Zemeckis’ take on Carl Sagan’s classic novel of first contact with alien life is reverent and stately. Sensitive and intelligent performances from Jodie Foster and her costars give weight to the real-life struggle facing the Search for Extra Terrestrial Intelligence (SETI) better than a million alien invasion movies ever could.
Contact’s secret sauce is the seamless, unobtrusive special effects, one of the first films to do so when Hollywood CGI engineers were more interested in pizzazz than story. Ellie’s (Foster) ‘trip’ to visit the alien world is full of obvious digital animation, but you’d be surprised how many other scenes are constructed of background plates behind studio sets, digital tinkering or CGI repairs — the jungle floor dish of the Arecibo radiotelescope in Puerto Rico looks shiny and new in the film even though it’s pock marked and stained in real life.
Zemeckis’ style — of long shots that often went from outdoors to indoors in the one shot — put unique obstacles in front of the visual effects team of Ken Ralston and Stephen Rosenbaum to the extent they invented a new term for the practice; ‘blorfing’. A key example is the early scene of a young Ellie (Jena Malone) in her bedroom talking to her beloved father (David Morse) about how far her ham radio can reach. The shot zooms in toward the house and through the window to the bedroom interior, which was a set on a sound stage.

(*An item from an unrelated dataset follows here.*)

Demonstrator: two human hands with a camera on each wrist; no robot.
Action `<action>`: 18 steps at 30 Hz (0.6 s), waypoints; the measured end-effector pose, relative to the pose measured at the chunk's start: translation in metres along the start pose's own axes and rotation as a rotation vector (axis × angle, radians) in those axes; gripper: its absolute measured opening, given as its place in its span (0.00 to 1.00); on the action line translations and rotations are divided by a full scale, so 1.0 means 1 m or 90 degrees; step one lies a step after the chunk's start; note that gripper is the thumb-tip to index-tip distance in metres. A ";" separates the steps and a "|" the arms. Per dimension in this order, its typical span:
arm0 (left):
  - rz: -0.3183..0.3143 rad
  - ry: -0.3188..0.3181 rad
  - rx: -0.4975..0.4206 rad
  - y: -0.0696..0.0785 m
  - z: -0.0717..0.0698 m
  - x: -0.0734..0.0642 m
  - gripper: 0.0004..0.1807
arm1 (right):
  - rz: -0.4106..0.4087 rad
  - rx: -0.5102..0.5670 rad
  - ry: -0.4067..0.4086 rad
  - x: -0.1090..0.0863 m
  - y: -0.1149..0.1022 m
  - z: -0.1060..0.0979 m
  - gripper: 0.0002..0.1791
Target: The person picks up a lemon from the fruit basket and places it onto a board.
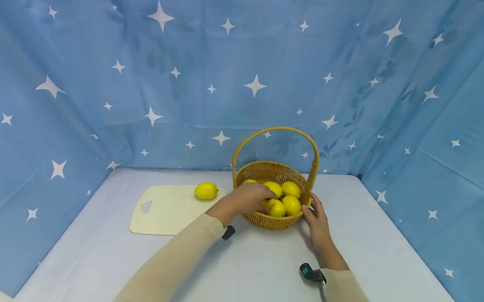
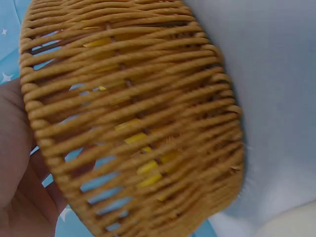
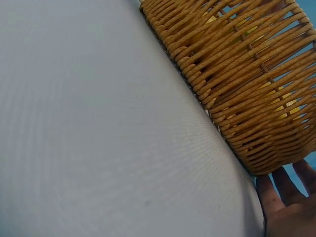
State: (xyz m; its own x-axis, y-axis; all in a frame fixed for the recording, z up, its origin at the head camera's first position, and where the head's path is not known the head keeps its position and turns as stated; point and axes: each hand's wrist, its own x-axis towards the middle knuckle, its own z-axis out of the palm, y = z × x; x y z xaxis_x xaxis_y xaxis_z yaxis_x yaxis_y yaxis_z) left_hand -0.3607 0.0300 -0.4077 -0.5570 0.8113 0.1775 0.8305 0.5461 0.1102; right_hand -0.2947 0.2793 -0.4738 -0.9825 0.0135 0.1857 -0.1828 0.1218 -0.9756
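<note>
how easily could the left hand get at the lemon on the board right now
Fairly easily, probably yes: the lemon lies uncovered on the board, left of the basket. The left hand reaches into the basket, though, so it would likely need to lift out first.

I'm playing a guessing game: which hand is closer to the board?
Left. The left hand reaches into the basket, right of the board; the right hand touches the basket's right side.

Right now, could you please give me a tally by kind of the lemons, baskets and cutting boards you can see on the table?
Lemons: 6 visible
Baskets: 1
Cutting boards: 1
Total: 8
</note>
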 end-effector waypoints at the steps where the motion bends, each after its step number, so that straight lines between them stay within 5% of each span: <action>1: 0.003 -0.010 0.003 0.002 -0.001 0.003 0.25 | 0.002 0.000 0.000 0.001 -0.001 0.000 0.37; 9: -0.029 -0.066 -0.037 0.007 0.004 0.018 0.24 | 0.021 0.000 -0.007 0.001 -0.002 0.001 0.38; 18: -0.005 -0.107 -0.011 0.020 0.002 0.032 0.27 | 0.007 0.004 0.002 0.000 -0.004 0.000 0.36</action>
State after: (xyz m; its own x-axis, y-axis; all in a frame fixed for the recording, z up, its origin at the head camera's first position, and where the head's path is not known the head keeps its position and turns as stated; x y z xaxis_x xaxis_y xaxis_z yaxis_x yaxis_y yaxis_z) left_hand -0.3624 0.0675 -0.4019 -0.5553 0.8316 0.0100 0.8255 0.5497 0.1278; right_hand -0.2941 0.2793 -0.4695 -0.9845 0.0175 0.1746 -0.1715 0.1147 -0.9785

But the standout sequence is where Ellie and her father are preparing to watch a meteor shower from their upstairs verandah. Hearing her father fall to the ground in the kitchen downstairs from the heart attack that kills him, Ellie runs down to find him lying across the floor amid the bowl of popcorn he’s dropped.
Malone turns to run upstairs to get his medicine and the camera moves back at the same pace, making her seem to follow us all the way up the stairs into the bathroom.
When she reaches it we’re treated to a unique illusion you probably won’t even notice until it’s pointed out to you. Ellie reaches for the handle of a cupboard that appears in the frame and as she open the cabinet to reveal the plastic bottles and medicine cabinet clutter behind it we realise we’re watching her mirror image in the glass mirror door.
The door swings slowly back to reveal the scene in the bathroom, including a shelf with a photo of Ellie and her Dad right before the end of the shot. The whole sequence lasts 36 seconds before it starts to fade out to white and is the result of two seamlessly blended clips.
First is that of a bathroom cabinet. The camera pans out to reveal the door and the handle Malone’s hand comes in to pull open. The entire second shot is of Malone running from the ground floor up the stairs and into the bathroom where she’ll reach for the handle from in front of the camera.
That entire second sequence (up the stairs and down the hall) is superimposed over the space the glass of the mirror door would occupy. If you look very closely Malone’s arm and hand aren’t doing exactly the same thing in each shot so when we see Ellie reaching for the mirror and her mirror image doing the same the two don’t perfectly match.
When the cabinet door swings closed, two subsequent clips comprise the view into the bathroom in the mirror. One is of the picture of Ellie and her Dad swinging slowly into view, and the second is the same image but at an angle as it would appear in the beveled edge of the mirror.